-- Opening Marker --
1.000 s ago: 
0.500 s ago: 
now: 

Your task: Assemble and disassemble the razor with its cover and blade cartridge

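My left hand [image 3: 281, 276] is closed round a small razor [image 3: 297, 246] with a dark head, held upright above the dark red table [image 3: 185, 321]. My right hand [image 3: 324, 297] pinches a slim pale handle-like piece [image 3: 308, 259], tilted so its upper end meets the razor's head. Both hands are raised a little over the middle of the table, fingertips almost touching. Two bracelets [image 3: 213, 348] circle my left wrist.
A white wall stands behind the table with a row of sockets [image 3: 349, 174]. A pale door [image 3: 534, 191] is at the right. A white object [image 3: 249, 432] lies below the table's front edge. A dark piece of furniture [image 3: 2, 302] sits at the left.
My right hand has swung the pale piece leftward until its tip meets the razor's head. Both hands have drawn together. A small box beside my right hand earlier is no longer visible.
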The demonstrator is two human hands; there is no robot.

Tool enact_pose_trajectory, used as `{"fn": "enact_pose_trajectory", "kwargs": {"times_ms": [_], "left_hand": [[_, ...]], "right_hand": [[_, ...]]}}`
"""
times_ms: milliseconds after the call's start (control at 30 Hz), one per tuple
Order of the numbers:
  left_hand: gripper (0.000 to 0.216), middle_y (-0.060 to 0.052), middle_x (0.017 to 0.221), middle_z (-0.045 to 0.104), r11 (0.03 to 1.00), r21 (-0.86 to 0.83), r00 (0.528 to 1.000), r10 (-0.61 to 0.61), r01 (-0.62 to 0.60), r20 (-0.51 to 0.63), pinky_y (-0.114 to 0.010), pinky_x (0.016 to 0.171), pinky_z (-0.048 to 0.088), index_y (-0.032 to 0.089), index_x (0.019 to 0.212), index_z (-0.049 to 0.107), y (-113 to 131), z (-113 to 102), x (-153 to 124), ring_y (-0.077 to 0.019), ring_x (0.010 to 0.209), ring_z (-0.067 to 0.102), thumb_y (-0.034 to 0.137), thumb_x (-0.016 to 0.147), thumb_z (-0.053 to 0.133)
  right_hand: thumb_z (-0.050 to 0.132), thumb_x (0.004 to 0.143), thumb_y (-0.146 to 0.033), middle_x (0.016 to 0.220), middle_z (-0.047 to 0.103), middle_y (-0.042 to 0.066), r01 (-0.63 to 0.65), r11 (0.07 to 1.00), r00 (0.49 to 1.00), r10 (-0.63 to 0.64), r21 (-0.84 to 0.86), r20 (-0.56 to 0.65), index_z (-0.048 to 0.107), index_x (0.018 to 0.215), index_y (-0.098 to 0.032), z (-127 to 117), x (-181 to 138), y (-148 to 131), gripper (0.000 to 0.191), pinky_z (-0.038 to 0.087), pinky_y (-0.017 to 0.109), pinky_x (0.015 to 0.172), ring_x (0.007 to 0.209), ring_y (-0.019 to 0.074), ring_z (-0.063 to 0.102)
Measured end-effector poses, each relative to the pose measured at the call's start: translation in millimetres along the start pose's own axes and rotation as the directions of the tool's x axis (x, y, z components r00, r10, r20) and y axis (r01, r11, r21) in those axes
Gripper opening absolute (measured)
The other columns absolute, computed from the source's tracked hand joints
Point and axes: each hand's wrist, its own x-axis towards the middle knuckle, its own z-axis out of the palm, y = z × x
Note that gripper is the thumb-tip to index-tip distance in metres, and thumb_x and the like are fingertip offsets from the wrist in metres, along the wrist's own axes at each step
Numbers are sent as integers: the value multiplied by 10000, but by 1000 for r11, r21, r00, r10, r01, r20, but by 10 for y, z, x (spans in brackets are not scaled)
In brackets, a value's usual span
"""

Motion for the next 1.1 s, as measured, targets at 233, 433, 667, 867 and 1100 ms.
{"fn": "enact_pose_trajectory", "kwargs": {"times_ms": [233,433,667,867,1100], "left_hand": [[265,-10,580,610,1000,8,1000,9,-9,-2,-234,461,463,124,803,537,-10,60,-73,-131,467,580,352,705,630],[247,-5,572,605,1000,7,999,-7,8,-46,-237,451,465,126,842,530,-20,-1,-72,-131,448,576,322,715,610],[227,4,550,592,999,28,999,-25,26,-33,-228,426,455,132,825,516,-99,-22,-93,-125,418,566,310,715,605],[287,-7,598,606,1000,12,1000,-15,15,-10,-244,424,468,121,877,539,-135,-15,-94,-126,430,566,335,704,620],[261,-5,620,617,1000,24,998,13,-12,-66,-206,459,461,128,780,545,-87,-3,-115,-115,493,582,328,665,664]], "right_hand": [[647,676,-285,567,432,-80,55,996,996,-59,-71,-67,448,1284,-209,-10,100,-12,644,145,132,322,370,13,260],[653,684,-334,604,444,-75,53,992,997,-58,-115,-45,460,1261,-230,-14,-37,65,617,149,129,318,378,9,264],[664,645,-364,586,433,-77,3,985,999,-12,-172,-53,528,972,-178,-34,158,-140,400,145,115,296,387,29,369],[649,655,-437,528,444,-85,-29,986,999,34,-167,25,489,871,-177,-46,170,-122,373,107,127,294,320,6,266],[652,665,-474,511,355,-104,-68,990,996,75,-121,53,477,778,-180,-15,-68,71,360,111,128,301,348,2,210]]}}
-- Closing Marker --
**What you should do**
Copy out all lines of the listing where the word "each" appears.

**Result below**
Measured end-effector poses, each relative to the pose measured at the call's start: translation in millimetres along the start pose's own axes and rotation as the directions of the tool's x axis (x, y, z components r00, r10, r20) and y axis (r01, r11, r21) in those axes
Point and axes: each hand's wrist, its own x-axis towards the middle knuckle, its own z-axis out of the palm, y = z × x
Note that gripper is the thumb-tip to index-tip distance in metres, and thumb_x and the like are fingertip offsets from the wrist in metres, along the wrist's own axes at each step

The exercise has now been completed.